The biggest heavyweight fight in years is either close or very far away depending on who you talk to.
Anthony Joshua vs Deontay Wilder for the undisputed heavyweight championship of the world certainly sounds good - and that's certainly a title that both men want - although getting through the negotiations is proving difficult.
Where the fight takes place, how much each man gets, whether rematch clauses should be involved - virtually every part of the deal appears to be in limbo, despite both parties being open about wanting the fight for months.
Joshua doesn't appear to hold quite as many cards as his four belts would suggest. Without this fight, the Briton can only stand still, unable to continue his pursuit for undisputed glory.
Wilder, on the other hand, has always looked content with being WBC champion and dominating the American heavyweight scene - he won the belt in January 2015 and hasn't fought for anything else since.
That's in contrast to Joshua, who has made no secret of his desire to hold the complete set ever since defeating Charles Martin for the IBF heavyweight gold in April 2016.
And so Joshua may not have the bargaining power that he should do - but he won't let that hold him back.
Joshua's promoter Eddie Hearn talked to ESPN about the ongoing negotiations and was adamant that his client wanted the UK fight - just as he promised fans after defeating Joseph Parker.
"It's the general opinion of myself, AJ and Rob McCracken that, because of the status of AJ in the fight and what we've built over here in the UK, that we should try and get it over here because he has earned the right for that fight over here," said Hearn.
"If Wilder wins, the rematch can be over there in America.
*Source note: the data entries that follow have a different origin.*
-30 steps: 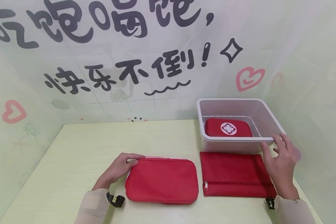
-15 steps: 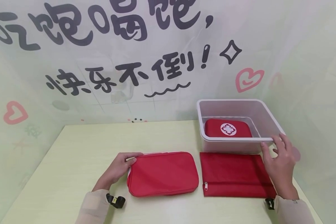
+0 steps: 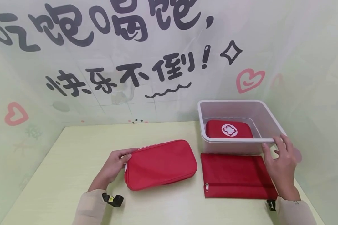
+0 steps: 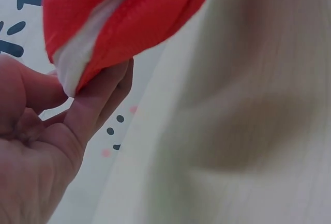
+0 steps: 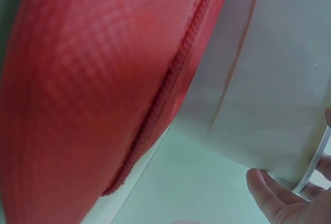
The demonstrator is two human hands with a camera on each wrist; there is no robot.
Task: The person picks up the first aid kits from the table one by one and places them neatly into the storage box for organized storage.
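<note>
My left hand [image 3: 115, 164] pinches a red zip pouch [image 3: 161, 164] by its upper left corner, thumb on the near face. The pouch is tilted, its right end higher, with a shadow on the table below. In the left wrist view, a white strip shows along the edge of the pouch [image 4: 150, 22] and the table lies apart beneath it. At the right, my right hand [image 3: 283, 164] grips the near right corner of a white plastic bin's rim [image 3: 242, 140], fingers over it and thumb outside. Inside the bin lies a red first-aid case [image 3: 214, 128] with a white cross emblem.
A flat red zippered pouch [image 3: 233, 172] lies on the table in front of the bin, partly under my right forearm. A printed wall sheet [image 3: 163, 109] stands behind the table [image 3: 81, 156], with more sheeting at both sides.
My left hand has raised the red zip pouch off the table and turned it, its right end going up; both shifted slightly left and away. The right hand stays on the bin's rim.
</note>
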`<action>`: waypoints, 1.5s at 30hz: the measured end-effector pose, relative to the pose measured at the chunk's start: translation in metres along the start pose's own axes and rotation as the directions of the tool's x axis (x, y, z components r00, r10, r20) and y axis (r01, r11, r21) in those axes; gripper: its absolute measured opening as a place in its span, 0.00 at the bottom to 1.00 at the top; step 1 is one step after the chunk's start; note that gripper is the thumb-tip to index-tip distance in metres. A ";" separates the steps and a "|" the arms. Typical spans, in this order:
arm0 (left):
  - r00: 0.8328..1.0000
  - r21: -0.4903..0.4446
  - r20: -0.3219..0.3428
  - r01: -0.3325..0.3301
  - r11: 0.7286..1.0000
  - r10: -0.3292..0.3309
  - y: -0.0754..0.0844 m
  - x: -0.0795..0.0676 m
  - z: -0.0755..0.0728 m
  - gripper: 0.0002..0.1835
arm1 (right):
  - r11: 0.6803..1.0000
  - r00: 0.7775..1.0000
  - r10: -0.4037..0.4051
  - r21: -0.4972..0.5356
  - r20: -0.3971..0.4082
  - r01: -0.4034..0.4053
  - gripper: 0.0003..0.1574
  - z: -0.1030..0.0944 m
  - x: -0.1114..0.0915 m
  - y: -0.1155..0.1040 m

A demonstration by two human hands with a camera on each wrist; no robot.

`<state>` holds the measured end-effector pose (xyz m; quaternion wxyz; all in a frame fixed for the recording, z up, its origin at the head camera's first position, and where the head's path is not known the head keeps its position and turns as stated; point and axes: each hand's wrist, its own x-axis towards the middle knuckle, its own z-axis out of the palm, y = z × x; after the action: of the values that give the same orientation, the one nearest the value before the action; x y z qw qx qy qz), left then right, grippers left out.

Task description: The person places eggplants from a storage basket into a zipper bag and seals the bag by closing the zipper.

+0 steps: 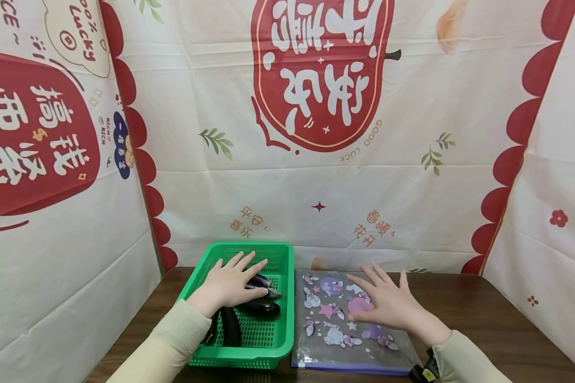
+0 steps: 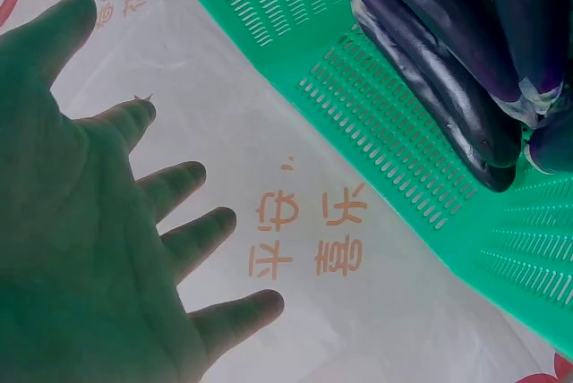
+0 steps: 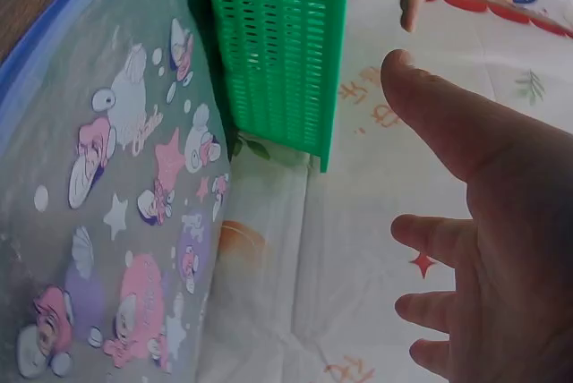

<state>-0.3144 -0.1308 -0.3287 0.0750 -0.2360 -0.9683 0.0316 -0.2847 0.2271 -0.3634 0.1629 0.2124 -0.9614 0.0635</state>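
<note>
My left hand is spread over the green plastic basket, fingers straight and holding nothing. Inside the basket lie several dark purple eggplants, partly covered by the hand in the head view. The left wrist view shows the eggplants lying side by side against the slotted wall, with the spread fingers apart from them. My right hand, fingers fanned out and empty, is over a clear printed zip bag with a purple edge. The bag lies flat beside the basket, with cartoon figures and stars on it.
Basket and bag stand on a dark wooden table. A white printed cloth with red scalloped borders rises behind the table and along both sides. A black band sits at the right wrist.
</note>
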 end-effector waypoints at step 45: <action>0.972 -0.042 0.235 0.021 0.999 -0.011 0.003 0.024 0.019 0.33 | 0.732 0.950 0.042 0.637 0.311 -0.241 0.36 0.062 -0.097 0.077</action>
<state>-0.3373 -0.1172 -0.3443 -0.0451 -0.2245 -0.9727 0.0374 -0.2528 0.3224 -0.4591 -0.0647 0.1887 -0.9008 0.3856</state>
We are going back and forth with talks at the moment and I'm confident we can make that fight."
As for why Joshua wants to fight in his homeland so badly, Hearn was happy to explain that one - as well as what the champ is willing to sacrifice to make it happen.
"AJ appreciates he might not make as much money by fighting in the U.K. but realises that Wilder should be coming to the U.K. to fight first," he said.
"AJ asked me how many British fans could get tickets if the fight was in America and could get over and I said about 6,000 and that's after we have done 250,000 in three fights and it doesn't seem right."